The 10-year package, all but $4 billion of it for cutting taxes, goes to Congress as the federal government grapples with rising budget deficits.

"He has put forward an irresponsible, ineffective, ideologically driven wish list," said Sen. Joseph Lieberman, D-Conn., who is likely to seek the Democratic presidential nomination.

The president and his allies counter that the package will spur consumer and business spending, expanding the economy and helping the government's budget figures.

This is Bush's second attempt to jump-start the economy; the first stimulus package came after the Sept. 11 attacks. He said the economy is sound, but a six percent unemployment rate is too high.

By far the most expensive item is eliminating taxes on stock dividends paid to shareholders. Bush is counting on wide appeal from the growing number of Americans who invest in the stock market.

Bush also wants to make rate reductions from the 2001 tax law effective this year and retroactive to Jan. 1. Currently, those cuts don't take place until 2004 and 2006.

Promising tax relief for the middle class, Bush proposed to speed up provisions in the 2001 law that increased child tax credits, reduced the tax penalty paid by some married couples and expanded the creation of a 10 percent tax bracket.

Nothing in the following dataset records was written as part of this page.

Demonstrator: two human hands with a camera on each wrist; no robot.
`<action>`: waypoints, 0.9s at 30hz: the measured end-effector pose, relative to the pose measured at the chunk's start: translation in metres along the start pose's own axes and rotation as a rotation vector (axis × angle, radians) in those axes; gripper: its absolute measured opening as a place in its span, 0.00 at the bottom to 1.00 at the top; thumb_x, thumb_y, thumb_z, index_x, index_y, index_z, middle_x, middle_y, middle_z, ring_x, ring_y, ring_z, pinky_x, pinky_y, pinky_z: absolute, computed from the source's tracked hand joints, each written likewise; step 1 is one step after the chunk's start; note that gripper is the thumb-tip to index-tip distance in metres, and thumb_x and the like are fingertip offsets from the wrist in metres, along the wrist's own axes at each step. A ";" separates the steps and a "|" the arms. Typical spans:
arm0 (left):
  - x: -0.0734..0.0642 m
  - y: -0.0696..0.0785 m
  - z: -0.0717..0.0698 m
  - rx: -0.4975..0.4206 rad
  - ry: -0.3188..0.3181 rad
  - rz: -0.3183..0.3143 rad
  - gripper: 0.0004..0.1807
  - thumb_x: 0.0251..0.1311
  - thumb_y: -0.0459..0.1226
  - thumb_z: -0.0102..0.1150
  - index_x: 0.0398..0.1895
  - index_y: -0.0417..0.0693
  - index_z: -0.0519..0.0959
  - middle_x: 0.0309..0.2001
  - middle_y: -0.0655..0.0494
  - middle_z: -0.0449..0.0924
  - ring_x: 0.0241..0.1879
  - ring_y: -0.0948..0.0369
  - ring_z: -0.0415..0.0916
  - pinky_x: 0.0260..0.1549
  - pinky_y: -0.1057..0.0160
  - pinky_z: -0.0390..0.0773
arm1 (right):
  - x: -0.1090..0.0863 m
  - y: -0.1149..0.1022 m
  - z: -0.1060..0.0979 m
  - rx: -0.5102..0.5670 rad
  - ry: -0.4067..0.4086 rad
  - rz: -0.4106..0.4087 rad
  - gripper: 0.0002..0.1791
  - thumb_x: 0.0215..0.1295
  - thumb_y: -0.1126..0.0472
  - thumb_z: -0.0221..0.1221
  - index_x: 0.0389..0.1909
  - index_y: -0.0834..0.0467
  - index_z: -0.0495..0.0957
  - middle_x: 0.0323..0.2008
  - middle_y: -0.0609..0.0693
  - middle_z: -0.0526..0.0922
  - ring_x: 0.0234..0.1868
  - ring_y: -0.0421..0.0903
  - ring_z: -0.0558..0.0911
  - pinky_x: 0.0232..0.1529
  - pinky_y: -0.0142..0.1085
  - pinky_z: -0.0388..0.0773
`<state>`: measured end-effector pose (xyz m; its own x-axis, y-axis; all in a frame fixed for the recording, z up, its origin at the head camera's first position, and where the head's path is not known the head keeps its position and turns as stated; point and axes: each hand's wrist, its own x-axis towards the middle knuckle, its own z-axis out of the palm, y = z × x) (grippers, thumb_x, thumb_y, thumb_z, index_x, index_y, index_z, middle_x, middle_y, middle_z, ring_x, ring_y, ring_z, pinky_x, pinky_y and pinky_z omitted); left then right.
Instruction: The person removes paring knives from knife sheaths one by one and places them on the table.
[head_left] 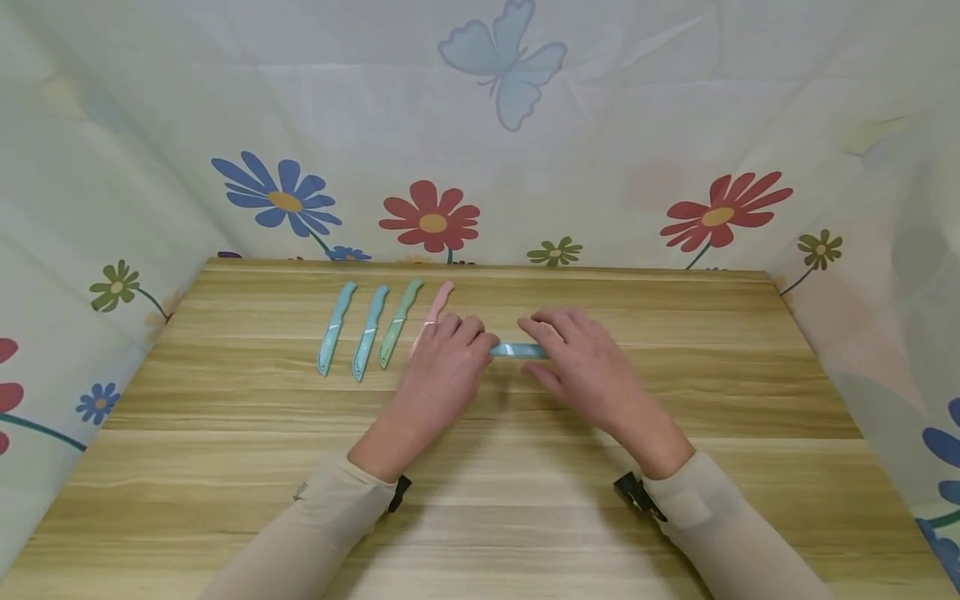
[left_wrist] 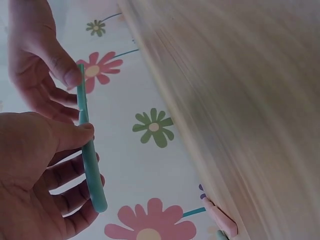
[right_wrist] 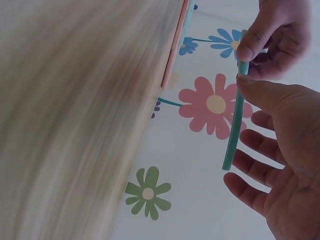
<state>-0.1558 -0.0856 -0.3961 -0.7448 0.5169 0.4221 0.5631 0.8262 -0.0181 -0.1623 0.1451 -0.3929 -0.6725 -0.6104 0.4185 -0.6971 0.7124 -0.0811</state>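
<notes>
A blue sheathed knife is held above the table. My left hand pinches its handle near the sheath, with the thumb on one side and the fingers behind. My right hand is around the sheath, fingers loosely spread and a gap between thumb and fingertips. Its thumb overlaps the knife in the right wrist view; firm contact cannot be told. Left of the hands lies a pink knife, partly hidden by my left hand.
Beside the pink knife, a green knife and two blue knives, the nearer one and the leftmost one, lie in a slanted row. All are on the wood-grain table. A flower-printed cloth surrounds its back and sides.
</notes>
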 end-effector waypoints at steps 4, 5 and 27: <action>-0.001 0.003 0.000 -0.007 -0.011 0.009 0.12 0.66 0.37 0.74 0.50 0.44 0.89 0.43 0.52 0.81 0.43 0.51 0.75 0.44 0.54 0.79 | 0.000 -0.003 0.001 -0.003 -0.022 0.003 0.32 0.67 0.53 0.74 0.68 0.60 0.78 0.61 0.56 0.80 0.61 0.56 0.78 0.59 0.52 0.78; -0.002 0.004 0.000 -0.006 -0.011 0.012 0.12 0.66 0.37 0.74 0.50 0.44 0.89 0.43 0.52 0.81 0.43 0.51 0.75 0.41 0.55 0.78 | 0.000 -0.004 0.001 0.000 -0.026 0.006 0.31 0.67 0.54 0.74 0.68 0.60 0.78 0.60 0.56 0.80 0.61 0.56 0.78 0.58 0.53 0.79; -0.002 0.008 0.001 -0.026 0.006 0.015 0.10 0.67 0.37 0.73 0.48 0.43 0.89 0.41 0.53 0.80 0.39 0.54 0.72 0.36 0.59 0.73 | -0.001 -0.008 0.006 -0.013 0.023 -0.021 0.15 0.68 0.59 0.73 0.53 0.59 0.86 0.47 0.51 0.83 0.47 0.52 0.79 0.46 0.46 0.80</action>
<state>-0.1497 -0.0799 -0.3977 -0.7339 0.5276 0.4279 0.5836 0.8121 -0.0004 -0.1572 0.1376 -0.3979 -0.6518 -0.6174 0.4404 -0.7078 0.7038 -0.0608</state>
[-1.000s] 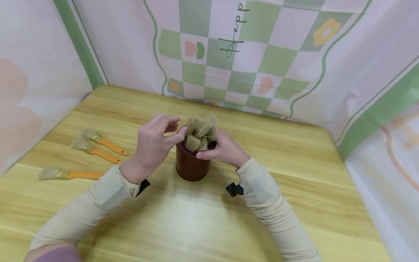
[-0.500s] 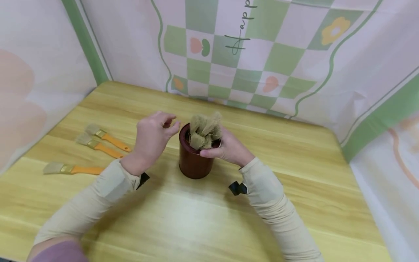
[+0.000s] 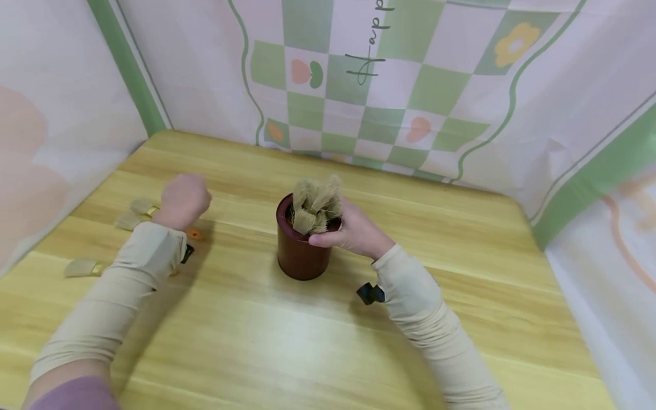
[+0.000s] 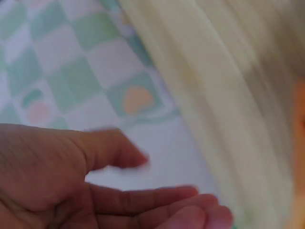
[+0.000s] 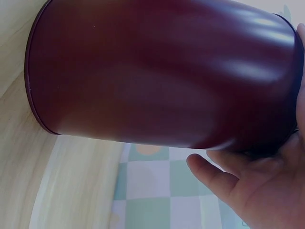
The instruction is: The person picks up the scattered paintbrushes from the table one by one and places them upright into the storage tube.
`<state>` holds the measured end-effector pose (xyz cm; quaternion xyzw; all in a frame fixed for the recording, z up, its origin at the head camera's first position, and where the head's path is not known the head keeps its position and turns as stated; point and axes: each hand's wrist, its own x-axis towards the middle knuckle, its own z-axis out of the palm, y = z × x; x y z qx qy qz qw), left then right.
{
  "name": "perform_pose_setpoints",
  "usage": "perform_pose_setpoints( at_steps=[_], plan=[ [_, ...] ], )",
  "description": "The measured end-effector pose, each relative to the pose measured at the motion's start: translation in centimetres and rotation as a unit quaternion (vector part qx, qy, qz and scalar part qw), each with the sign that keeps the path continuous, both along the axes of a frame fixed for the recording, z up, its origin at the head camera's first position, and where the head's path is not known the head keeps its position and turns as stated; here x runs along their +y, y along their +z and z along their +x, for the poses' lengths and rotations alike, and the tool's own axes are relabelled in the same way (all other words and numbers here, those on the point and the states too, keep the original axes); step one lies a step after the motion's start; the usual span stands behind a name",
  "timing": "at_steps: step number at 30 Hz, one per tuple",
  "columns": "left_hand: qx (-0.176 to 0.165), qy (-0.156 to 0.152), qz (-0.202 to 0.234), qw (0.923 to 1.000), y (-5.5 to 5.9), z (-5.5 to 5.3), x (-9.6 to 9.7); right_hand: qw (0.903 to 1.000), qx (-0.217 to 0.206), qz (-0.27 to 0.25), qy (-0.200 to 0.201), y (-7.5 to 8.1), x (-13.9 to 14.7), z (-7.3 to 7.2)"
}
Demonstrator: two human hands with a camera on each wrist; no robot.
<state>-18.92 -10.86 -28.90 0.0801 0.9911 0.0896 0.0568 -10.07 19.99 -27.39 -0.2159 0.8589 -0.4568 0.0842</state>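
A dark red cylindrical can (image 3: 303, 256) stands upright near the middle of the table. Beige, frayed, fibrous tufts (image 3: 315, 208) fill its mouth. My right hand (image 3: 353, 230) grips the can at its upper right, thumb over the near rim; the right wrist view shows its fingers around the can's end (image 5: 157, 71). Over the paintbrushes at the left is my left hand (image 3: 183, 200), and the left wrist view shows its thumb apart from loosely bent fingers (image 4: 157, 205), holding nothing. Pale bristles (image 3: 142, 205) of one brush show beside it; that arm hides most of the orange handles.
Another paintbrush (image 3: 81, 267) lies nearer the left edge, partly under the left sleeve (image 3: 138, 273). The wood-grain table (image 3: 307, 353) ends at the back against a cloth with green and white checks (image 3: 381, 131).
My left hand has moved left from beside the can's rim to above the paintbrushes. My right hand keeps its grip on the can, which stays in place.
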Motion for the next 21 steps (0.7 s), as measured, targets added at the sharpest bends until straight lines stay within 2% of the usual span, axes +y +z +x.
perform_pose_setpoints(
  at_steps=[2, 5, 11, 17, 21],
  plan=[
    [-0.029, 0.020, -0.001, 0.9994, -0.6, -0.6, -1.1, 1.0000, 0.000, 0.000, 0.001, 0.0, 0.0, 0.1],
    [-0.056, 0.038, -0.004, 0.9977, -1.5, -0.8, -2.7, 1.0000, 0.007, 0.002, 0.007, 0.1, 0.0, 0.0],
    [-0.059, 0.031, -0.010, 0.9977, -2.2, -0.9, -3.8, 0.9999, 0.008, -0.001, 0.011, 0.0, -0.1, -0.1],
    [-0.070, 0.053, -0.023, 0.9959, -2.7, -1.6, -3.6, 0.9999, 0.003, -0.011, 0.008, -0.1, -0.1, -0.2],
    [-0.069, 0.051, -0.030, 0.9958, -3.0, -1.9, -3.9, 0.9999, -0.002, -0.015, 0.008, -0.1, -0.1, -0.2]
  ],
)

In addition to supporting an extension in unemployment benefits, Bush asked Congress to send $4 billion to states and create "re-employment accounts." People who have exhausted their unemployment benefits or are likely to do so can receive up to $3,000 to pay the expenses incurred in finding a job.

The plan offers few direct business breaks, though small companies would be able to write off more equipment expenses.